Con il 7 motivo infine si denuncia l’omessa, insufficiente e contraddittoria motivazione sulle stesse circostanze. Secondo il Collegio le suddette censure possono essere esaminate congiuntamente, essendo strettamente connesse, facendo esse riferimento in definitiva all’interpretazione del contratto operata dalla corte capitolina e non condivisa dal ricorrente. Tali doglianze non hanno giuridico pregio, non ravvisandosi alcuna delle violazioni delle leggi denunciate, mentre, d’altra parte, la motivazione della sentenza appare corretta ed immune da vizi logici e giuridici. Invero la scelta da parte del giudice del merito del mezzo ermeneutico piu’ idoneo all’accertamento della comune intenzione dei contraenti non e’ sindacabile in sede di legittimita’ qualora sia stato rispettato il principio del “gradualismo”, secondo il quale deve farsi ricorso ai criteri interpretativi sussidiari… quando il significato letterale delle espressioni adoperate dai contraenti sia insufficiente all’identificazione della comune intenzione ed il giudice fornisca compiuta ed articolata motivazione della ritenuta equivocita’ ed insufficienza del dato letterale (Cass. n. 9910 del 24/05/2004).

Nella fattispecie non puo’ dirsi che il testo contrattuale sia di “assoluta chiarezza” – come pretende il ricorrente – almeno per quanto riguarda la descrizione dell’appartamento nei due contratti esaminati, che non e’ affatto identica “per quanto concerne le parole utilizzate: nel contratto (OMISSIS) – (OMISSIS) del 1985 si legge che l’appartamento e’ composto da “tre stanze piu’ accessori”, mentre in quello precedente (OMISSIS) – (OMISSIS) del 1983 si parla di “tre vani ed accessori”; corrisponde invece il numero dei vani catastali (5,5) in entrambi i contratti.
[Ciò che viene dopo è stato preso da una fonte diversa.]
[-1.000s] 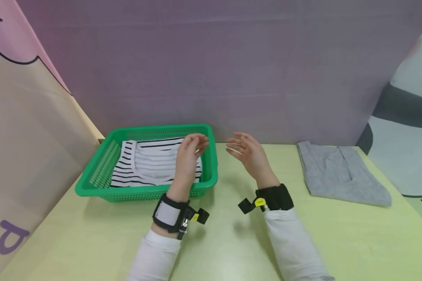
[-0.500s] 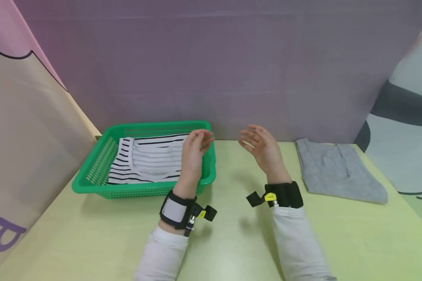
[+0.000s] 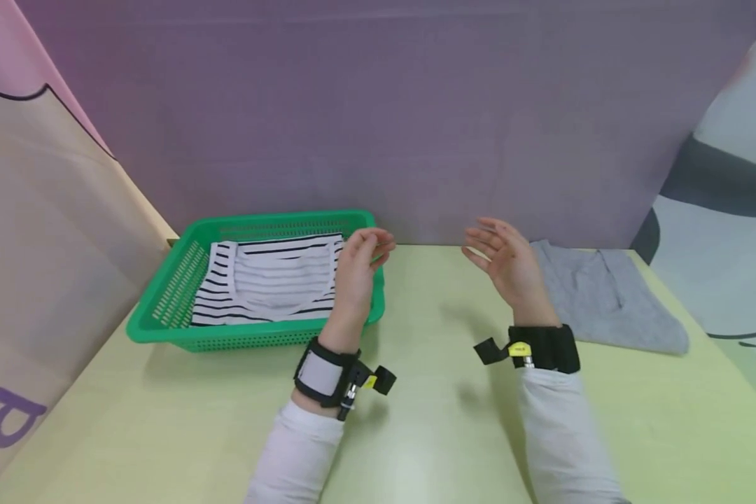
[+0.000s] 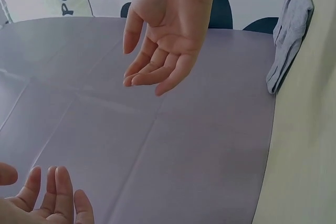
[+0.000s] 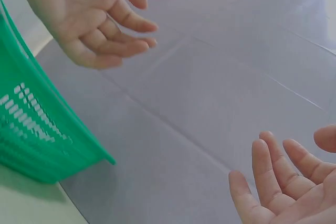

Ora com’e’ noto il concetto di “stanza” non coincide con quello di “vano”, ne’ i vani catastali corrispondono ai vani fisici dell’abitazione, cosi’ come risulta dalle specifiche disposizioni di legge in materia (v. R.D.L. 13 aprile 1939, n. 652 e Decreto del Presidente della Repubblica 1 dicembre 1949, n. 1142 – regolamento formazione NCEU: vani principali, vani accessori, diretti e complementari, dipendenze) Poste tali premesse, l’esegesi dei contratto proposta dal giudice distrettuale appare del tutto corretta e condivisibile quanto alle conclusioni cui e’ pervenuta e cioe’ che il contratto di acquisto del ricorrente si riferisse effettivamente ad un appartamento di due camere (oltre accessori) ne’ potendosi escludere che vi sia corrispondenza con il numero dei vani catastali (5,5) indicati in contratto, che, com’e’ noto, sono calcolati in modo particolare come previsto dall’indicata normativa specifica (R.D.L. 13 aprile 1939, n. 652 e d.p.r. 1 dicembre 1949, n. 1142). Al riguardo questa Corte non ignora la giurisprudenza richiamata dal ricorrente in tema d’interpretazione dei contratti in cui e’ prevista la forma scritta ad substantiam: nel caso in esame pero’ la questione interpretativa si riduce a stabilire la valenza del vocabolo “vani” e “stanze” che si legge nei due contratti e le censure in esame in definitiva si risolvono in questioni di merito, inammissibili in questa sede di legittimita’.

Il ricorso dev’essere dunque rigettato. Per il principio della soccombenza, le spese processuali sono poste a carico della ricorrente.

P.Q.M.

la Corte rigetta il ricorso e condanna la ricorrente al pagamento delle spese processuali che liquida in euro 2.700,00, di cui euro 200,00 per esborsi, oltre accessori di legge.